Gli istituti tecnici e professionali statali, in questi anni sono state le uniche tipologie di scuola in grado di accontentare confindustria. Negli ultimi anni le scuole dell’autonomia, sono riuscite ad inserire nei percorsi didattici segmenti d’istruzione atti ad avvicinare la preparazione tecnico-scientifica alle esigenze del mercato del lavoro. L’autonomia scolastica ha permesso alle scuole di stilare contratti formativi con le realtà produttive presenti nel territorio dove opera l’istituzione scolastica. A questo proposito, si era assistito alla crescita esponenziale di iscrizioni verso gli istituti tecnici e professionali. Le mire di riforma della scuola, e le idee messe in campo dal ministro Moratti & Co. portano la scuola ad un impoverimento dell’attività tecnico-pratica-scientifica, propendendo per quella più “astratta” (filosofia e altre materie umanistiche). Queste scelte, per niente bene accette da tutte le figure che compongono il sistema scolastico, hanno gettato nell’incertezza i quanti si trovano a dover scegliere il percorso formativo secondario. L’incertezza che grava sul futuro degli istituti tecnici e professionali, sta portando ad una crescita imponente di iscrizioni verso i licei scientifici e classici. Attualmente non si capisce perché un Governo deve distruggere una valida tipologia di istruzione per favorirne un’altra? Provo ad azzardare alcune risposte. Innanzitutto non sono da sottovalutare le spese di gestione, un istituto “astratto” (liceo) impiegherà meno risorse nella formazione (meno laboratori didattici), dunque la logica del risparmio non è trascurabile; un’altra possibile risposta si potrebbe trovare nella futura collocazione economica del Paese Italia. In quest’ultimo caso le possibilità si suddividono in altri due casi.
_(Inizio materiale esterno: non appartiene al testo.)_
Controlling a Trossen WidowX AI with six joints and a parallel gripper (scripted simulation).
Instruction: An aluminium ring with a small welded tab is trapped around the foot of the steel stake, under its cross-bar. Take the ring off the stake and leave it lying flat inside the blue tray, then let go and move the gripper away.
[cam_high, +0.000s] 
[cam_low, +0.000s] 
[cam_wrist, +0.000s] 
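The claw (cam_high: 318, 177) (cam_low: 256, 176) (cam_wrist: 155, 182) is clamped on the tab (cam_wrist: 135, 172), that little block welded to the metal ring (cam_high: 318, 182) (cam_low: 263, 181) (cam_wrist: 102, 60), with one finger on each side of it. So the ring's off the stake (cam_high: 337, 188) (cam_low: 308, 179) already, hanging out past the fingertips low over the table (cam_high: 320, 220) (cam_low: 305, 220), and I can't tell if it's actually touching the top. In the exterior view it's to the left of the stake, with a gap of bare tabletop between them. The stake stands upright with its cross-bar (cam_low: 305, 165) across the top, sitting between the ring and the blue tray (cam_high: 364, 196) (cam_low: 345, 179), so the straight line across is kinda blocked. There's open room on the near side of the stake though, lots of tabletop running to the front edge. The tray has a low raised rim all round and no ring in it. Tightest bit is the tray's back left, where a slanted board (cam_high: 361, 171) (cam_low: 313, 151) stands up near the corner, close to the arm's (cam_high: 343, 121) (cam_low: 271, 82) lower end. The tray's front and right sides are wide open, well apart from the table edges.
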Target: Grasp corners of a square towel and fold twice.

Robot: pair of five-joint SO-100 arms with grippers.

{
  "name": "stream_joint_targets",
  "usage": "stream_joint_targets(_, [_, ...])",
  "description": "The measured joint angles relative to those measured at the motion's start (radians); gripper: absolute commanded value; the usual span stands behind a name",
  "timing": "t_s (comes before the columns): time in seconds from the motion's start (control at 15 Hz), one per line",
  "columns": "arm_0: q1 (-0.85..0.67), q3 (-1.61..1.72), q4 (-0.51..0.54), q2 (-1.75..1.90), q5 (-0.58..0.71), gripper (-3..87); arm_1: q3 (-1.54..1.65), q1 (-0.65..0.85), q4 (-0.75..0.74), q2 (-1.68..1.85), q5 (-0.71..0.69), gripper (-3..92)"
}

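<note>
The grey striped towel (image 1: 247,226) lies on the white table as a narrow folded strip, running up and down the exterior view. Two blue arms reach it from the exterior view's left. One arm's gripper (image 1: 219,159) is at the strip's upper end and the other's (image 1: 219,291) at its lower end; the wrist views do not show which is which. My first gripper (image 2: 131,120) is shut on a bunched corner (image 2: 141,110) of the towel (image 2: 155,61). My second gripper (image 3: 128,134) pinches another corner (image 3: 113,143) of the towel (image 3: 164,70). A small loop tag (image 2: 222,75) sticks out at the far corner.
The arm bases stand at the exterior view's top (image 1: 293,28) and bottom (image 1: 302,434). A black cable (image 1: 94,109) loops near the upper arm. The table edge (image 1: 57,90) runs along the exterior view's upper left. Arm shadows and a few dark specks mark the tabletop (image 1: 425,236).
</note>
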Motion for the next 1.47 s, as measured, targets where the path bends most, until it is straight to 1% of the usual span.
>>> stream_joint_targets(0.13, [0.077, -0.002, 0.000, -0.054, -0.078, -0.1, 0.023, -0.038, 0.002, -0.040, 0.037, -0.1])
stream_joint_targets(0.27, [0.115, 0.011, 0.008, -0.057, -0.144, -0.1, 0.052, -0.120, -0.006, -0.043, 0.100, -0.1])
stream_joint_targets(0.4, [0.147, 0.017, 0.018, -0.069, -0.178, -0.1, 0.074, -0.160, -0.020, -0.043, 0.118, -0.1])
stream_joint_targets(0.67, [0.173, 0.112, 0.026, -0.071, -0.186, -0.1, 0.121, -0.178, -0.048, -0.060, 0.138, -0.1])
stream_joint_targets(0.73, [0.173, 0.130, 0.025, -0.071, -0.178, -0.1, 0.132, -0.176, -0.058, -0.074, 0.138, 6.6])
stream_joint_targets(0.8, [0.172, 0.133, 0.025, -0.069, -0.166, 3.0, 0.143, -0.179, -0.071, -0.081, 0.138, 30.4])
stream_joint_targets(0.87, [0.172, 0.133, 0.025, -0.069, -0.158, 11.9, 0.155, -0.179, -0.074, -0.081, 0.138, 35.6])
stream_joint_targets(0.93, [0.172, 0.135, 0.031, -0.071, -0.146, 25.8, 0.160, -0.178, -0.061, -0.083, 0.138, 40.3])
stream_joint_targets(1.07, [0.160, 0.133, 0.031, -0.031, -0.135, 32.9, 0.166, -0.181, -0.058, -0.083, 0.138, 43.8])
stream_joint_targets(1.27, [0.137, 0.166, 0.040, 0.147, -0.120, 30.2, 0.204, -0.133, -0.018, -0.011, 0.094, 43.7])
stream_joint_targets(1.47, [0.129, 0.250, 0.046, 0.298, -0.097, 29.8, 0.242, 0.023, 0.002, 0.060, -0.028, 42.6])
Primo: la produzione industriale dovrà fare concorrenza ai i paesi che producono l’eccellenza, quindi alta tecnologia, alta qualità, oppure dobbiamo fare concorrenza a quei paesi che producono prodotti mediocri vendibili nelle aree meno ricche? In base a cosa si risponde a questo interrogativo, si dovrà preparare il futuro “diplomato” o “laureato”. Se ci collochiamo verso la produzione qualitativamente medio bassa, non avremo sicuramente bisogno di una scuola che ci prepari dei bravi tecnici e altamente specializzati, ci serviranno, sicuramente, dei ragazzi in possesso di cultura generale e che offrano la massima flessibilità verso il lavoro.
Secondo: la dislocazione della produzione in aree in via di sviluppo dove la manodopera costa pochissimo (Cina, paesi dell’est e addirittura nord africa), avvenuta in questi ultimi anni e che continua ad avvenire, sta portando anno dopo anno ad un abbassamento della domanda delle figure altamente qualificate (ingegneri, biologi, chimici, etc.) al punto da svelare uno scenario abbastanza strano, dove vede i paesi in via di sviluppo puntare verso l’eccellenza formativa e i paesi sviluppati ad abbassare drasticamente la qualità della formazione. Temo che ci stiano preparando un paese, dove in un futuro non proprio lontano, le figure specializzate richieste saranno: raccoglitore differenziato di rifiuti, commessi e addetti al terziario, idraulici, insomma figure che non richiedano una alta preparazione. Chissà, forse in questa maniera riusciremo anche ad abbattere l’immigrazione clandestina, o dovremmo essere noi poi, ad emigrare?
Questa lettura potrebbe far capire perché centro-destra in Italia e Zapatero in Spagna nonostante le manifestazioni contro la riforma della scuola, proseguano per la loro strada senza guardare in faccia nessuno.